Work item:
Retype everything in the listing, leaving each line exactly as it is.

Data section:
----

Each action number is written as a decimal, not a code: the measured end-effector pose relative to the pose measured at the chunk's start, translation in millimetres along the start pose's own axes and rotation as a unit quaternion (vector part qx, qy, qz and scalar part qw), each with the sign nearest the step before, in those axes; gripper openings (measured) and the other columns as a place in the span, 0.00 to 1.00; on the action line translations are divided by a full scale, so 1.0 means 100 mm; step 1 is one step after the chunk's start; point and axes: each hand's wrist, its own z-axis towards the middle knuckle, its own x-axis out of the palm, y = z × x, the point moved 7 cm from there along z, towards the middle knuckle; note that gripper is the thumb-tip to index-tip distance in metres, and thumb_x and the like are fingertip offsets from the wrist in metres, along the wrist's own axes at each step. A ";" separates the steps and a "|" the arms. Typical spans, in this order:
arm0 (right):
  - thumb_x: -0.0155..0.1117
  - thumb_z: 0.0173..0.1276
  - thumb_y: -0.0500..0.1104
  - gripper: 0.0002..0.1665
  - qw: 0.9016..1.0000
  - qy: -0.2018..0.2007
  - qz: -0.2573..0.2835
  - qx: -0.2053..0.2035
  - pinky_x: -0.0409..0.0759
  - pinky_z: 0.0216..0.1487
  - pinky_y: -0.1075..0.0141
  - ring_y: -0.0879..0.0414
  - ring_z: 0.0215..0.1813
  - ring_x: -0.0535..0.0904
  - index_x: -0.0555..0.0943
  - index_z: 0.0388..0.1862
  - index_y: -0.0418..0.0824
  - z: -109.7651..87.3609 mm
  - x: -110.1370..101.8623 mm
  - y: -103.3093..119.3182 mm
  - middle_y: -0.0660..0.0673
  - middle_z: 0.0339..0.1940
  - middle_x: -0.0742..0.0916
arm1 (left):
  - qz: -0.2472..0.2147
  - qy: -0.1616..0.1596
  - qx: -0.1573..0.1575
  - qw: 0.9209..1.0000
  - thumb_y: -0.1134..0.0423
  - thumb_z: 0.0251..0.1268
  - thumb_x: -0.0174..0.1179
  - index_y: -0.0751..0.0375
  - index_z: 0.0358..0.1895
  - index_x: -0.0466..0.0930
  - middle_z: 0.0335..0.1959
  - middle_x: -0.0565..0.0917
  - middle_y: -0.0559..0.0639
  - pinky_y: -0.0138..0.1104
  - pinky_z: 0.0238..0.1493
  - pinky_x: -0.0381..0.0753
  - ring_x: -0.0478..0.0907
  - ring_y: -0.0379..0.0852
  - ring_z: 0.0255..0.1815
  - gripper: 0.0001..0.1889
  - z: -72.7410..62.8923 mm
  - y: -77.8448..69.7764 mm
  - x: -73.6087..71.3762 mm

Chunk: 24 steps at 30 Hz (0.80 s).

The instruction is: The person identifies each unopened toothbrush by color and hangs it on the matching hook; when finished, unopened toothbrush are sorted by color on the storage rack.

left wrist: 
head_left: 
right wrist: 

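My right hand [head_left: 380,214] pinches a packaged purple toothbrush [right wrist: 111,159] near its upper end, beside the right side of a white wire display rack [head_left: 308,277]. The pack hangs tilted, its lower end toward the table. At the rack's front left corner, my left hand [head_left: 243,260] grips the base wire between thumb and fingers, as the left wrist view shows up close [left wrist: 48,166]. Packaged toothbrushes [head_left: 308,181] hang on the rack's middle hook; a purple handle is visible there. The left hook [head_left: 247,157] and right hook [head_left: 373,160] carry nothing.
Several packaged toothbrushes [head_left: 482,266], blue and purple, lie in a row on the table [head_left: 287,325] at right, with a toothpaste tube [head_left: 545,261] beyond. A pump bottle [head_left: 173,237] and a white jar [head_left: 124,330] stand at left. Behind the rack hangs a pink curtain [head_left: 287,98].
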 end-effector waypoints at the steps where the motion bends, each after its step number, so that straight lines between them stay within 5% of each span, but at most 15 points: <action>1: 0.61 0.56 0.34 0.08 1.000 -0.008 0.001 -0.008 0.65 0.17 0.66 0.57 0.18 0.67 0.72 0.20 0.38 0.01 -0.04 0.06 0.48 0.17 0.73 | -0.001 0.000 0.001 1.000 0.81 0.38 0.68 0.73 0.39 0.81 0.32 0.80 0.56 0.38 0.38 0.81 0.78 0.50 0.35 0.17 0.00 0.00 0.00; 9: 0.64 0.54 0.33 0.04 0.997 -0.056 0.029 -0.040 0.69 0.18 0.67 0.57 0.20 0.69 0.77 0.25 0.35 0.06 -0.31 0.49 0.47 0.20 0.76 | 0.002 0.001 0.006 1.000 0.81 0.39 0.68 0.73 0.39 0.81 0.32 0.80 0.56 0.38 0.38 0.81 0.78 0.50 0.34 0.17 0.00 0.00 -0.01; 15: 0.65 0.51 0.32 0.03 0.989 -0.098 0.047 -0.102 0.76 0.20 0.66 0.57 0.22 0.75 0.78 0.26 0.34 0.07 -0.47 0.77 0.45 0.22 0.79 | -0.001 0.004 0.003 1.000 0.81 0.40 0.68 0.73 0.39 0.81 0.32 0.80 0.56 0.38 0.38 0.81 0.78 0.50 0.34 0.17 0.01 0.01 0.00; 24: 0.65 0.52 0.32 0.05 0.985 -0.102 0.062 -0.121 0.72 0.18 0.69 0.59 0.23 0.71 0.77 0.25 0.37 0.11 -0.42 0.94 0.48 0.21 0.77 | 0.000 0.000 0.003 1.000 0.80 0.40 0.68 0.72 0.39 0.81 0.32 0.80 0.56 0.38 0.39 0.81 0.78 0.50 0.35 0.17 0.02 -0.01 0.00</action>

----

Response:
Each action number is written as a decimal, not a code: the measured end-effector pose relative to the pose measured at the chunk's start, translation in millimetres along the start pose's own axes and rotation as a unit quaternion (vector part qx, qy, qz and scalar part qw), each with the sign nearest the step before, in those axes; gripper openings (measured) and the other columns as a place in the span, 0.00 to 1.00; on the action line translations are divided by a full scale, so 1.0 means 100 mm; step 1 is one step after the chunk's start; point and axes: each hand's wrist, its own z-axis towards the middle knuckle, its own x-axis out of the palm, y = z × x, the point moved 7 cm from there along z, towards the middle knuckle; note that gripper is the thumb-tip to index-tip distance in metres, and thumb_x and the like are fingertip offsets from the wrist in metres, along the wrist's own axes at each step. A ";" separates the steps and a "|" the arms. Typical spans, in this order:
arm0 (right):
  - thumb_x: -0.0155..0.1117
  - thumb_z: 0.0173..0.1276
  - thumb_y: -0.0500..0.1104
  - gripper: 0.0002..0.1665
  - qw: 0.9016..1.0000
  - qy: -0.2018..0.2007
  - qz: -0.2573..0.2835
  - qx: -0.2053..0.2035
  - pinky_x: -0.0409..0.0759
  - pinky_z: 0.0216..0.1487
  - pinky_y: -0.1075..0.0141
  - ring_y: -0.0879..0.0414
  - ring_z: 0.0215..0.1813
  - ring_x: -0.0535..0.0904
  - index_x: -0.0555..0.0943
  - index_z: 0.0388..0.1862
  - index_y: -0.0418..0.0824
  - z: -109.7651..87.3609 mm
  - x: -110.1370..101.8623 mm
  - y: -103.3093..119.3182 mm
  - middle_y: -0.0660..0.0673
  - middle_z: 0.0339..0.1940
  - middle_x: -0.0742..0.0916
arm1 (left):
  - qz: -0.2472..0.2147
  - qy: -0.1616..0.1596
  - qx: -0.1573..0.1575
  - qw: 0.9209..1.0000
  - thumb_y: -0.1134..0.0423
  - thumb_z: 0.0251..0.1268
  - thumb_x: -0.0174..0.1179
  - index_y: -0.0751..0.0375
  - index_z: 0.0358..0.1895
  - index_x: -0.0466..0.0930
  - middle_z: 0.0335..0.1959
  - middle_x: -0.0565..0.0917
  - middle_y: -0.0559..0.0639
  - pinky_y: -0.0138..0.1104
  - pinky_z: 0.0238..0.1493
  - pinky_x: -0.0381..0.0753
  - ring_x: -0.0478..0.0907
  - ring_y: -0.0379..0.0852
  - ring_z: 0.0255..0.1815
  - gripper: 0.0001..0.1889
  - z: -72.7410..62.8923 mm
  - y: -77.8448..69.7764 mm
  - x: -73.6087..71.3762 mm

Chunk: 24 steps at 30 Hz (0.80 s).

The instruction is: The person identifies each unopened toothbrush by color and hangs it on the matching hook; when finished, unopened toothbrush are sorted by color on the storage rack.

left wrist: 
head_left: 
right wrist: 

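My right hand [head_left: 380,214] pinches a packaged purple toothbrush [right wrist: 111,159] near its upper end, beside the right side of a white wire display rack [head_left: 308,277]. The pack hangs tilted, its lower end toward the table. At the rack's front left corner, my left hand [head_left: 243,260] grips the base wire between thumb and fingers, as the left wrist view shows up close [left wrist: 48,166]. Packaged toothbrushes [head_left: 308,181] hang on the rack's middle hook; a purple handle is visible there. The left hook [head_left: 247,157] and right hook [head_left: 373,160] carry nothing.
Several packaged toothbrushes [head_left: 482,266], blue and purple, lie in a row on the table [head_left: 287,325] at right, with a toothpaste tube [head_left: 545,261] beyond. A pump bottle [head_left: 173,237] and a white jar [head_left: 124,330] stand at left. Behind the rack hangs a pink curtain [head_left: 287,98].
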 end-effector waypoints at the steps where the motion bends, each after its step number, so that straight lines between them stay within 5% of each span, but at most 15 points: <action>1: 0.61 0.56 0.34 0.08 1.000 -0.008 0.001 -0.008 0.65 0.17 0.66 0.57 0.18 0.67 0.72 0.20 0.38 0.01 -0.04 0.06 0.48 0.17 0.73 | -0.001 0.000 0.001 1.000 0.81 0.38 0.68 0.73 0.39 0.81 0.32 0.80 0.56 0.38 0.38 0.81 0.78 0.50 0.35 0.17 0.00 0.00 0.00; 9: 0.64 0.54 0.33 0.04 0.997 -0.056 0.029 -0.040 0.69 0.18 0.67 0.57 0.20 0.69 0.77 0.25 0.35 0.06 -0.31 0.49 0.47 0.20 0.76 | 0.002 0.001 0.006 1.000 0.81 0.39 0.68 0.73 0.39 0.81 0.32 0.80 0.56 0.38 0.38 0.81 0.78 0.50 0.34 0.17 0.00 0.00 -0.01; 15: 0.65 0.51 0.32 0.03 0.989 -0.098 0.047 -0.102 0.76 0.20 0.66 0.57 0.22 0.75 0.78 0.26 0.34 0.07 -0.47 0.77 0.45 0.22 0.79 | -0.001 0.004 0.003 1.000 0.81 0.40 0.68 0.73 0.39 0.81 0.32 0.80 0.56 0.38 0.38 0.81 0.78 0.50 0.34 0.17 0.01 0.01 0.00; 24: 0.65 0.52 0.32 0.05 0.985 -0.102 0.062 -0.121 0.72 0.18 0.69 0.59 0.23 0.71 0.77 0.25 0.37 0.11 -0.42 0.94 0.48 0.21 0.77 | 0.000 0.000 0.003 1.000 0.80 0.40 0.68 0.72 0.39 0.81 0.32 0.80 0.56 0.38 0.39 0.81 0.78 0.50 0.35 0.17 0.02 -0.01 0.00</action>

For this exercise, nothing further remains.